The three stages of attention

Stage	Math	Meaning
Query-Key	QK^T	Decide relevance
Softmax	normalize	Choose importance
Value mixing	AV	Build context

Intuition

Query-Key stage: each token asks which other tokens are relevant to it.
Softmax stage: convert similarities into probabilities (importance weights).
Value mixing stage: combine information from relevant tokens to build the context vector.

Final formula:

Context = softmax(QK^T) V

Minimal Python example of attention

import numpy as np

# 3 tokens, embedding dimension 4
X = np.array([
    [1, 0, 1, 0],  # how
    [0, 1, 1, 0],  # are
    [1, 1, 0, 1]   # you
])

# projection matrices
Wq = np.random.randn(4, 2)
Wk = np.random.randn(4, 2)
Wv = np.random.randn(4, 2)

Q = X @ Wq
K = X @ Wk
V = X @ Wv

scores = Q @ K.T

def softmax(x):
    e = np.exp(x - np.max(x))
    return e / e.sum(axis=-1, keepdims=True)

A = softmax(scores)

context = A @ V

print("Context vectors")
print(context)

Why context vectors are powerful

The attention mechanism behaves like three classical ML ideas combined: nearest neighbors, kernel machines, and memory retrieval. Each view highlights a different intuition for why the context vector is so effective.

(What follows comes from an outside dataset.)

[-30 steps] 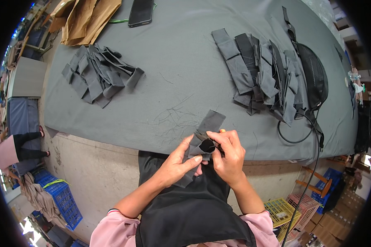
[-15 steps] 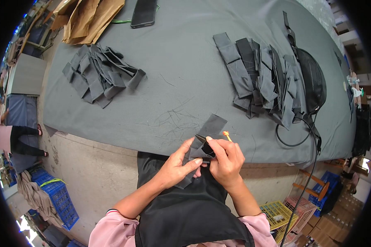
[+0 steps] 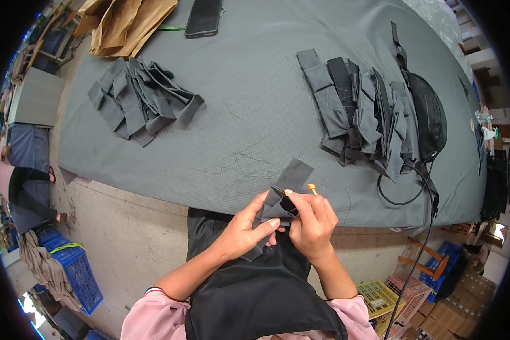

Attention as nearest neighbors

Attention looks for tokens with similar keys, which is conceptually similar to KNN.

Idea

Query = search vector Keys = stored points

Similarity:

similarity = q · k

The highest score means the closest neighbor in semantic space.

Python example

import numpy as np

query = np.array([1, 2])

keys = np.array([
    [1, 2],
    [2, 0],
    [-1, 3]
])

scores = keys @ query
print(scores)

Difference from KNN:

KNN picks the top k neighbors.
Attention takes a weighted average of all neighbors.

Attention as kernel machines

Kernel methods measure similarity in a feature space. The classic dot product kernel is:

K(x, y) = x^T y

Attention uses the same idea:

similarity = q^T k

But instead of a fixed kernel, the model learns projection matrices:

q = x Wq k = x Wk

That means the model learns its own kernel function.

Python kernel example

def kernel(x, y):
    return np.dot(x, y)

import numpy as np

a = np.array([1, 2])
b = np.array([2, 3])

print(kernel(a, b))

Attention as memory retrieval

Another perspective is memory lookup:

Keys = memory addresses Values = stored information Query = what we are looking for

Steps:

Compare query with memory keys.
Compute weights.
Retrieve weighted values.

Python memory example

import numpy as np

keys = np.array([
    [1, 0],
    [0, 1],
    [1, 1]
])

values = np.array([
    [10],
    [20],
    [30]
])

query = np.array([1, 1])

scores = keys @ query
weights = scores / scores.sum()

retrieved = weights @ values

print(retrieved)

Big picture

Attention combines three ideas into one pipeline:

Concept	Role
Nearest neighbors	Find relevant tokens
Kernel machines	Compute similarity
Memory retrieval	Fetch useful information

Transformers scale this idea massively by comparing every token with every other token, which is why attention has O(n^2) complexity in the number of tokens.